■ Description of the task
Copy the records exactly, every one of them.

===== Supplied entries =====

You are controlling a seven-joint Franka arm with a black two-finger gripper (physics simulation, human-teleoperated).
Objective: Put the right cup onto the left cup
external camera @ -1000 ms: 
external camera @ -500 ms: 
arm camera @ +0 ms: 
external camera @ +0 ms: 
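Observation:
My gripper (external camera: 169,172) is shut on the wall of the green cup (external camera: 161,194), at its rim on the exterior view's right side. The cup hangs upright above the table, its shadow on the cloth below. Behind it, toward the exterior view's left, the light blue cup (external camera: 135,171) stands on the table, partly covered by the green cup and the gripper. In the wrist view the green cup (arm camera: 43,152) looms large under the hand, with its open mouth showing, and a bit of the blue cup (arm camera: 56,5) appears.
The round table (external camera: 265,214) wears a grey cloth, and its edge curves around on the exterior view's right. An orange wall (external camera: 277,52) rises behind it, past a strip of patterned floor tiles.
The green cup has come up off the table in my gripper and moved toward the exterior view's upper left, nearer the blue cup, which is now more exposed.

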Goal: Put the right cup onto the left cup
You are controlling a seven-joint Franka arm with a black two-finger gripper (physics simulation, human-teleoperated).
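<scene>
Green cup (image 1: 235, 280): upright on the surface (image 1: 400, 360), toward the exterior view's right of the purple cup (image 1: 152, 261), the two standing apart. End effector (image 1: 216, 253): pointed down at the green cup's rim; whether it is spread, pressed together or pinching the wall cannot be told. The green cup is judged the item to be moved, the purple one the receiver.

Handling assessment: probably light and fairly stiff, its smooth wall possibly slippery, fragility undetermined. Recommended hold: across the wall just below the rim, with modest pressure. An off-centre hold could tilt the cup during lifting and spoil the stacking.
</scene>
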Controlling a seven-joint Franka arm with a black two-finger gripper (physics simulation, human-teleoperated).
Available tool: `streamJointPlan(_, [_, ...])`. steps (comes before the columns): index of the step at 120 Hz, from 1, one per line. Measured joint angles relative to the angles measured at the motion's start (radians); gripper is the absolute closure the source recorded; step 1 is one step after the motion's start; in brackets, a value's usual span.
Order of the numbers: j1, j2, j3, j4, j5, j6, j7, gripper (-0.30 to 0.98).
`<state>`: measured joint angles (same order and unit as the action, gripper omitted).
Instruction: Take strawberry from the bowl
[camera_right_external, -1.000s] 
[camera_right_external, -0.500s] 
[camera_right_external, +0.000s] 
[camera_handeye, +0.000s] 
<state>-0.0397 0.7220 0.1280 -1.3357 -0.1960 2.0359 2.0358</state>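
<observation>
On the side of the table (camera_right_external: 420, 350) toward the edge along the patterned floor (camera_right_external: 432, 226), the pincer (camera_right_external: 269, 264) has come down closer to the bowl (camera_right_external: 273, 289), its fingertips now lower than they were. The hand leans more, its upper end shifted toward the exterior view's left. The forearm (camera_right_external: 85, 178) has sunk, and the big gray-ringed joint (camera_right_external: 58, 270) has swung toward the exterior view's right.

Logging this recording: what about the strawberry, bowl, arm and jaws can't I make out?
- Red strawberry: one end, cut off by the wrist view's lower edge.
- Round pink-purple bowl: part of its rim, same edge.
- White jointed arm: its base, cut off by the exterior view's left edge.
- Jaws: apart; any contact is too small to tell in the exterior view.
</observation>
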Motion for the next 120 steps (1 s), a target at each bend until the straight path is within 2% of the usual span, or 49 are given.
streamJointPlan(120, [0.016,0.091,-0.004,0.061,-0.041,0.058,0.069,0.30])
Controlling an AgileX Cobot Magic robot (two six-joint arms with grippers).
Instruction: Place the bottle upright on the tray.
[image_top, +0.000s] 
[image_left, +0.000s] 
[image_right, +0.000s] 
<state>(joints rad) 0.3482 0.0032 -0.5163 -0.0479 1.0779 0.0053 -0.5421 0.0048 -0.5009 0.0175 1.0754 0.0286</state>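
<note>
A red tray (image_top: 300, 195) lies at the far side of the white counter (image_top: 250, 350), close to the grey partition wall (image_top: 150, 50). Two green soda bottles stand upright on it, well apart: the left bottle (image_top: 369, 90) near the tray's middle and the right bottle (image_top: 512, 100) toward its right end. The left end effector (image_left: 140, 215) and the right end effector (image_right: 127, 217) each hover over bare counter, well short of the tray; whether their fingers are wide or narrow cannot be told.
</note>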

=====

■ Result for this exercise
You are controlling a seven-joint Franka arm with a black two-finger gripper (physics simulation, human-teleoperated).
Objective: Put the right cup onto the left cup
external camera @ -1000 ms: 
external camera @ -500 ms: 
arm camera @ +0 ms: 
external camera @ +0 ms: 
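Observation:
My gripper (external camera: 169,172) is shut on the wall of the green cup (external camera: 161,194), at its rim on the exterior view's right side. The cup hangs upright above the table, its shadow on the cloth below. Behind it, toward the exterior view's left, the light blue cup (external camera: 135,171) stands on the table, partly covered by the green cup and the gripper. In the wrist view the green cup (arm camera: 43,152) looms large under the hand, with its open mouth showing, and a bit of the blue cup (arm camera: 56,5) appears.
The round table (external camera: 265,214) wears a grey cloth, and its edge curves around on the exterior view's right. An orange wall (external camera: 277,52) rises behind it, past a strip of patterned floor tiles.
The green cup has come up off the table in my gripper and moved toward the exterior view's upper left, nearer the blue cup, which is now more exposed.
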
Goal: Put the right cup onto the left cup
You are controlling a seven-joint Franka arm with a black two-finger gripper (physics simulation, human-teleoperated).
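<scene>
Green cup (image 1: 235, 280): upright on the surface (image 1: 400, 360), toward the exterior view's right of the purple cup (image 1: 152, 261), the two standing apart. End effector (image 1: 216, 253): pointed down at the green cup's rim; whether it is spread, pressed together or pinching the wall cannot be told. The green cup is judged the item to be moved, the purple one the receiver.

Handling assessment: probably light and fairly stiff, its smooth wall possibly slippery, fragility undetermined. Recommended hold: across the wall just below the rim, with modest pressure. An off-centre hold could tilt the cup during lifting and spoil the stacking.
</scene>
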Controlling a seven-joint Franka arm with a black two-finger gripper (physics simulation, human-teleoperated).
Available tool: `streamJointPlan(_, [_, ...])`. steps (comes before the columns): index of the step at 120 Hz, from 1, one per line. Measured joint angles relative to the angles measured at the motion's start (radians); gripper is the absolute closure the source recorded; step 1 is one step after the motion's start; in brackets, a value's usual span.
Order of the numbers: j1, j2, j3, j4, j5, j6, j7, gripper (-0.30 to 0.98).
`<state>`: measured joint angles (same order and unit as the action, gripper omitted).
Instruction: Take strawberry from the bowl
[camera_right_external, -1.000s] 
[camera_right_external, -0.500s] 
[camera_right_external, +0.000s] 
[camera_handeye, +0.000s] 
<state>-0.0397 0.7220 0.1280 -1.3357 -0.1960 2.0359 2.0358</state>
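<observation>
On the side of the table (camera_right_external: 420, 350) toward the edge along the patterned floor (camera_right_external: 432, 226), the pincer (camera_right_external: 269, 264) has come down closer to the bowl (camera_right_external: 273, 289), its fingertips now lower than they were. The hand leans more, its upper end shifted toward the exterior view's left. The forearm (camera_right_external: 85, 178) has sunk, and the big gray-ringed joint (camera_right_external: 58, 270) has swung toward the exterior view's right.

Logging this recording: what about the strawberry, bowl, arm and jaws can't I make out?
- Red strawberry: one end, cut off by the wrist view's lower edge.
- Round pink-purple bowl: part of its rim, same edge.
- White jointed arm: its base, cut off by the exterior view's left edge.
- Jaws: apart; any contact is too small to tell in the exterior view.
</observation>
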Motion for the next 120 steps (1 s), a target at each bend until the straight path is within 2% of the usual span, or 49 are given.
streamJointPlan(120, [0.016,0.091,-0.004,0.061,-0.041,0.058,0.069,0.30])
Controlling an AgileX Cobot Magic robot (two six-joint arms with grippers).
Instruction: Place the bottle upright on the tray.
[image_top, +0.000s] 
[image_left, +0.000s] 
[image_right, +0.000s] 
<state>(joints rad) 0.3482 0.0032 -0.5163 -0.0479 1.0779 0.0053 -0.5421 0.0048 -0.5009 0.0175 1.0754 0.0286</state>
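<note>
A red tray (image_top: 300, 195) lies at the far side of the white counter (image_top: 250, 350), close to the grey partition wall (image_top: 150, 50). Two green soda bottles stand upright on it, well apart: the left bottle (image_top: 369, 90) near the tray's middle and the right bottle (image_top: 512, 100) toward its right end. The left end effector (image_left: 140, 215) and the right end effector (image_right: 127, 217) each hover over bare counter, well short of the tray; whether their fingers are wide or narrow cannot be told.
</note>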

Nothing else belongs to this answer.